On 2017-12-13 19:37, Your Name wrote:

[...]
* ... you can't rely on the OS to do that since a JPEG image file can
actually be opened in a text editor as the file's data, even if
it's rarely useful to do so.

That's what Open With is for.

Open With is near useless if you don't know what the file actually
is. You'd have to Open With with every app you have until you found
one that could open it properly.


If we're talking about user convenience, I agree, showing a file's type
as part of the filename is very useful. (But IMO a three-letter
extension is too limited). There are many other useful conventions, eg,
in icon design. These are converging on a common standard.
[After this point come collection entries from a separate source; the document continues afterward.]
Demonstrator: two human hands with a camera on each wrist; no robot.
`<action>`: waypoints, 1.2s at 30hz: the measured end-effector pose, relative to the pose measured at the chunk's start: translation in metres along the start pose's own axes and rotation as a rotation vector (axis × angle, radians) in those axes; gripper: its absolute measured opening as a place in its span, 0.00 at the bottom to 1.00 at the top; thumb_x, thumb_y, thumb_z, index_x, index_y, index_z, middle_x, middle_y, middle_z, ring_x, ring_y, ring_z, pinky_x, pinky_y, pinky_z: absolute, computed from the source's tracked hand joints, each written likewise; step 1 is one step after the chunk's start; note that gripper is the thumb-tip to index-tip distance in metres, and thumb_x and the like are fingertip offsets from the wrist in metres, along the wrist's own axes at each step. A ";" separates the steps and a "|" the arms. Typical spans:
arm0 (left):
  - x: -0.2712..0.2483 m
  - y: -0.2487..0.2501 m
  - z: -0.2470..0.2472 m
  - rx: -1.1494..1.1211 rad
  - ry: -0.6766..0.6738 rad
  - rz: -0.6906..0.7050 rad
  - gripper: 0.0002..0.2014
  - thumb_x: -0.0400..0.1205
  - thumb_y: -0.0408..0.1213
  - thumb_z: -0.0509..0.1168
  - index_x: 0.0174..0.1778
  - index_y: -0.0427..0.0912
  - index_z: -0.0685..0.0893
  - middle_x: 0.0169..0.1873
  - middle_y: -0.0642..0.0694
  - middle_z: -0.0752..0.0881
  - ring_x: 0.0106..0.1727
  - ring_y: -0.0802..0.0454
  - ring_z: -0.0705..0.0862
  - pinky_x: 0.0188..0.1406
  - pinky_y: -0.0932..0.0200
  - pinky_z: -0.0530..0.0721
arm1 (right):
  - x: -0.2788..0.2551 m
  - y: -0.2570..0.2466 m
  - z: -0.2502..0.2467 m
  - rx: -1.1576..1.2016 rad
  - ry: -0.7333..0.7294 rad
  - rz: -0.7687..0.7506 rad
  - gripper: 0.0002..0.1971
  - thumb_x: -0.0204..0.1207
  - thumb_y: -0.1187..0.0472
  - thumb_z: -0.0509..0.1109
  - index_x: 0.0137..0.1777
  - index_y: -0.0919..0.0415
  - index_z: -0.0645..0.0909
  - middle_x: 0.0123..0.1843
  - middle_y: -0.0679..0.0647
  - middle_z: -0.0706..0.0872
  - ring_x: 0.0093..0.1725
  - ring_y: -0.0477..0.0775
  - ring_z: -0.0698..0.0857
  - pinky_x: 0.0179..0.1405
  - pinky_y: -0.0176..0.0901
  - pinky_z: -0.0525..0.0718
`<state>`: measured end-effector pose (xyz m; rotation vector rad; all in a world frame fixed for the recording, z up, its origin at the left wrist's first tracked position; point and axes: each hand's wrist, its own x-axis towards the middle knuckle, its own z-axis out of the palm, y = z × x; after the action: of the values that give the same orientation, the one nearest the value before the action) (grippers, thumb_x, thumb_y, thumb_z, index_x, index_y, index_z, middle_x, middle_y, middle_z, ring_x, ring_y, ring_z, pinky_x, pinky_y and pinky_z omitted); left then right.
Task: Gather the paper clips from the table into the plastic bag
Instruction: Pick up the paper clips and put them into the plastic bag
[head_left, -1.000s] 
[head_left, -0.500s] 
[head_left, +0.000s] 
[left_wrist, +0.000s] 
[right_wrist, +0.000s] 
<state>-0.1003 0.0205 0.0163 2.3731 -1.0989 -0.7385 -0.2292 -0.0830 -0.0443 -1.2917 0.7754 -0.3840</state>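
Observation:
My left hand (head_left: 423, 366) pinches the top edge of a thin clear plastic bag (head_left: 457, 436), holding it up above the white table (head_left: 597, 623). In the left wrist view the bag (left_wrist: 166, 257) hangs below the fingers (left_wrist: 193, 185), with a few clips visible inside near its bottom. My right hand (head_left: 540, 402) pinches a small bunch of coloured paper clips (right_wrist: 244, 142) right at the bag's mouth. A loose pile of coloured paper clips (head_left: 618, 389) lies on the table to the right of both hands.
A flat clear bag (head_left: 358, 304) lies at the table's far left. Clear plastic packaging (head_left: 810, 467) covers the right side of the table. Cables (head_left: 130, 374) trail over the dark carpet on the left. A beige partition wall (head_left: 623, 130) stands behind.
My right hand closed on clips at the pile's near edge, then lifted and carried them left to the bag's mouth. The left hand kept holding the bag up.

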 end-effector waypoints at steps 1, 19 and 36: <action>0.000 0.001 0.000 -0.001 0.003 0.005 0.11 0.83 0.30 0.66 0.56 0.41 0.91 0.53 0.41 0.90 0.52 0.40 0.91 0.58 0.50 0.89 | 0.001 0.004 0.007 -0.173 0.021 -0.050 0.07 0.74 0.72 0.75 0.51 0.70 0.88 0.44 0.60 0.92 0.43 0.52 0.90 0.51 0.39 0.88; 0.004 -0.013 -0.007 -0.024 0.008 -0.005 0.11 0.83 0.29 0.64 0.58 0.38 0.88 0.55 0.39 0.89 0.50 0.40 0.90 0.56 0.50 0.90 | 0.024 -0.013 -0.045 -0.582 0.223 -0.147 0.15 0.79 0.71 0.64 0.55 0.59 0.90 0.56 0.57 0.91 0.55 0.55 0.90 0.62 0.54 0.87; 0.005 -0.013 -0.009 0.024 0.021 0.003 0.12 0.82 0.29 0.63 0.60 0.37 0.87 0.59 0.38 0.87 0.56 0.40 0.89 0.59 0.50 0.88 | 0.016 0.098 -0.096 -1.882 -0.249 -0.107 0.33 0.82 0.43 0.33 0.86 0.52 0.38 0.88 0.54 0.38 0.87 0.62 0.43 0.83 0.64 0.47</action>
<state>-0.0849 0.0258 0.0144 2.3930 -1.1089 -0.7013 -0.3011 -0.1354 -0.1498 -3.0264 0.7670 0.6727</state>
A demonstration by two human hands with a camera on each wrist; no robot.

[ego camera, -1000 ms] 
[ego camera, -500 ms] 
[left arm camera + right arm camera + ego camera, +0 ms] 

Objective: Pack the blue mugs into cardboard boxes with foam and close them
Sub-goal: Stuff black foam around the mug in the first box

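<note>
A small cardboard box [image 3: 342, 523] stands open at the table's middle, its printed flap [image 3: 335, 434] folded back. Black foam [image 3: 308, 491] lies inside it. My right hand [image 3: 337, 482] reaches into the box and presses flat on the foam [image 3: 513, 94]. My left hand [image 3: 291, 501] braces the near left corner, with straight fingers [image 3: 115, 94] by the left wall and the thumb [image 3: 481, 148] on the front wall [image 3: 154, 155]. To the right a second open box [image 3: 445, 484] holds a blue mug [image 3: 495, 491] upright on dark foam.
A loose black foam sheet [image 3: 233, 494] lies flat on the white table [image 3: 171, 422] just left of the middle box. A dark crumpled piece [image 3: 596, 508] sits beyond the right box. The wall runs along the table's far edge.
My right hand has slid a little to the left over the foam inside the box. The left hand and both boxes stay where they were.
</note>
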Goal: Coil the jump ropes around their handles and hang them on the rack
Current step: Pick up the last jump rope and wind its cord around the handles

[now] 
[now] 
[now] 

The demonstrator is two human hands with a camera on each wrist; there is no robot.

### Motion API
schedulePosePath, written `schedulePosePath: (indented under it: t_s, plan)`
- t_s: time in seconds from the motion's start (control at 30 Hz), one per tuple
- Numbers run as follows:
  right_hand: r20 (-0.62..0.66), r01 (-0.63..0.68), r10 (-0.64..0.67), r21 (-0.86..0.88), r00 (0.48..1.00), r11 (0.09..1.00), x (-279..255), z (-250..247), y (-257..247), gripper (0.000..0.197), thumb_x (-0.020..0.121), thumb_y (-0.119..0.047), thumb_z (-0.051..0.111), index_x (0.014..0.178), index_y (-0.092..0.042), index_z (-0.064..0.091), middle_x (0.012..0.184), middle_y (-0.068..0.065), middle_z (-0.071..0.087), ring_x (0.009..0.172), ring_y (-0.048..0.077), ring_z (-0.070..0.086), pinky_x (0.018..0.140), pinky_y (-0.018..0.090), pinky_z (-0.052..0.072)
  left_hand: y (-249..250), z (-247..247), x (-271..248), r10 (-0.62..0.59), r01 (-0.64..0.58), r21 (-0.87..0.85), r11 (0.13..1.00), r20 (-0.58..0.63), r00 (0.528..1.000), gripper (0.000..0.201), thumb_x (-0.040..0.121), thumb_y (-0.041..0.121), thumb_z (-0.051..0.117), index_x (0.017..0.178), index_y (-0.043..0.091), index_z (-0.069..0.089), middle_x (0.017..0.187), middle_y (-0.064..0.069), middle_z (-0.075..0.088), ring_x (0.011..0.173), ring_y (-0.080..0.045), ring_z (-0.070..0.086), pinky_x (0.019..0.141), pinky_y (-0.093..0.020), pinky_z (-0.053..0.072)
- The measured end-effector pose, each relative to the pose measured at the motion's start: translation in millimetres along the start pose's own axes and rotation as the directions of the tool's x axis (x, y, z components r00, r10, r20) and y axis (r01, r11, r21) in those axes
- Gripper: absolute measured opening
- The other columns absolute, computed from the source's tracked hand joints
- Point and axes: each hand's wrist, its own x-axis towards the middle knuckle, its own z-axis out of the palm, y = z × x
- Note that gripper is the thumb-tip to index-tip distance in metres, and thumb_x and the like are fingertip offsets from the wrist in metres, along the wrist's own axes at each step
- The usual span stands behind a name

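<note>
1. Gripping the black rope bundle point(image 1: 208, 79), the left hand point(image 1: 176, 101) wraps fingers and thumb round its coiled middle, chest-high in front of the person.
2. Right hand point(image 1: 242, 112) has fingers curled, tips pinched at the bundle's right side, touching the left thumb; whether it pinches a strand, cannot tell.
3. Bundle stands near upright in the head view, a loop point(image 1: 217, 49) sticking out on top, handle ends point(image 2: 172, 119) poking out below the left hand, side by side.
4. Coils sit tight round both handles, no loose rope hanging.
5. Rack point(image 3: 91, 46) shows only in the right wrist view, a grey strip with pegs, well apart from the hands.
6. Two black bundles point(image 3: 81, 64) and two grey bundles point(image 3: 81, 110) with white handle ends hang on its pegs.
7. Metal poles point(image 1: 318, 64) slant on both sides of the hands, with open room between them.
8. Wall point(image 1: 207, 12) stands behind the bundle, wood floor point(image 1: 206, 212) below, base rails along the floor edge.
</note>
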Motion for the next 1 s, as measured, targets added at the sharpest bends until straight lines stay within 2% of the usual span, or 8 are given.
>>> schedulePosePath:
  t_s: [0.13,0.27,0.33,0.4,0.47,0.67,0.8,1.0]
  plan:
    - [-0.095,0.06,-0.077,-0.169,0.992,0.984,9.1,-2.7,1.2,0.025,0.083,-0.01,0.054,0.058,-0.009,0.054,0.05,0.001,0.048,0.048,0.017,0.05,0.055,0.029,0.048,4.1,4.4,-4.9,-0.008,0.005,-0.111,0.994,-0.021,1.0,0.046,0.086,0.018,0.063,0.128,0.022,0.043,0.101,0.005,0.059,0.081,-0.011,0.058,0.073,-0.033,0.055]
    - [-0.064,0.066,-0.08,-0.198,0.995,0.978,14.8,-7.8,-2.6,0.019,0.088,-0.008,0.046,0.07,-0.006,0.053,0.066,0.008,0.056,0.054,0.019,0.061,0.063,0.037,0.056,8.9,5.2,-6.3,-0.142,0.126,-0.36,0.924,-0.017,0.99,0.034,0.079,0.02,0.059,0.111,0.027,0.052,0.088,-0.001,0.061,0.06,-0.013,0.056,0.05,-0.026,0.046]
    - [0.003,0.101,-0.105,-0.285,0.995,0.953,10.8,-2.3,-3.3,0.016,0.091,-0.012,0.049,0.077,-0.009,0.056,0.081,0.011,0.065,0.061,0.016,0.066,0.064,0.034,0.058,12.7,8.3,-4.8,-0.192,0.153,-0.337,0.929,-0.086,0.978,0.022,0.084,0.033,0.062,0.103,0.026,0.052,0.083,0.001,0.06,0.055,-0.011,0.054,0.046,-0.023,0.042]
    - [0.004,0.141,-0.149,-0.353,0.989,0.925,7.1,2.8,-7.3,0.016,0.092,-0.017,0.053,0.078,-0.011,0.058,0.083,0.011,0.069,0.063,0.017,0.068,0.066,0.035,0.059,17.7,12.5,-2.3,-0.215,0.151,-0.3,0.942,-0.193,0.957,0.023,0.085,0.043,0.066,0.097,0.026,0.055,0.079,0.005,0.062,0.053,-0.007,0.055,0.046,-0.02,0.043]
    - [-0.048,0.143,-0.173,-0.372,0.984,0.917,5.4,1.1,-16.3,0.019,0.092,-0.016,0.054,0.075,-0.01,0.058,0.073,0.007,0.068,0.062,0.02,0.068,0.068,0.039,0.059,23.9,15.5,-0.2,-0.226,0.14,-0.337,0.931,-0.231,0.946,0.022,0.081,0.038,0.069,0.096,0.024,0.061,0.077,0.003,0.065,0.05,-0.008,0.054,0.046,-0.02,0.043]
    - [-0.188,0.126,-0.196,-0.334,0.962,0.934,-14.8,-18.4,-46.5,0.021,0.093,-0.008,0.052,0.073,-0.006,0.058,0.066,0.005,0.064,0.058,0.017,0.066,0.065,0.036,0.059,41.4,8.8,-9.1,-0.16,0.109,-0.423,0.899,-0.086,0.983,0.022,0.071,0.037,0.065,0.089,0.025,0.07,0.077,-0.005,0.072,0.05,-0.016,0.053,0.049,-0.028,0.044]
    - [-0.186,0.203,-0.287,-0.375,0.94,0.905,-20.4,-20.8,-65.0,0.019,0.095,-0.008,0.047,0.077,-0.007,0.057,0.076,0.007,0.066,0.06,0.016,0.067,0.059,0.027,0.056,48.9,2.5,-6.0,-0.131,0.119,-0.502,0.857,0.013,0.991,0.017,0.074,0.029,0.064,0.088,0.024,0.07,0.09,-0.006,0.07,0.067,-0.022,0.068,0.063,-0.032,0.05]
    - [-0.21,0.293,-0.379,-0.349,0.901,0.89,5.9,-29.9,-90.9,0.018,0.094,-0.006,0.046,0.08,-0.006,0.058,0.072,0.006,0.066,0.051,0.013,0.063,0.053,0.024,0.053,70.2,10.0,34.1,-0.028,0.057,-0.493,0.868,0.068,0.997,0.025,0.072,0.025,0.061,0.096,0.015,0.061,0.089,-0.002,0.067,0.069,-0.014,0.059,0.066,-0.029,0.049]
How about this thought, to add fuel to the fire (stir, stir ...): the
filename extension _is_ metadata. Not as intimately bound as metadata
_within_ the file (because it _can_ be renamed), but arguably more
closely bound than metadata in an attached spoon*. [As another has
pointed out, they're not limited to three characters - though I would
say three _is_ enough to allow an awful lot of filetypes!]

If we're talking about choosing a program to open a file, extenions
aren't needed. It would be easy to ensure that Open With offers only
programs that can open a given file without reference to an extension.
Just standardise metadata (eg, as a series of slots, some which must be
filled, others for dev or user options). Easy peasy.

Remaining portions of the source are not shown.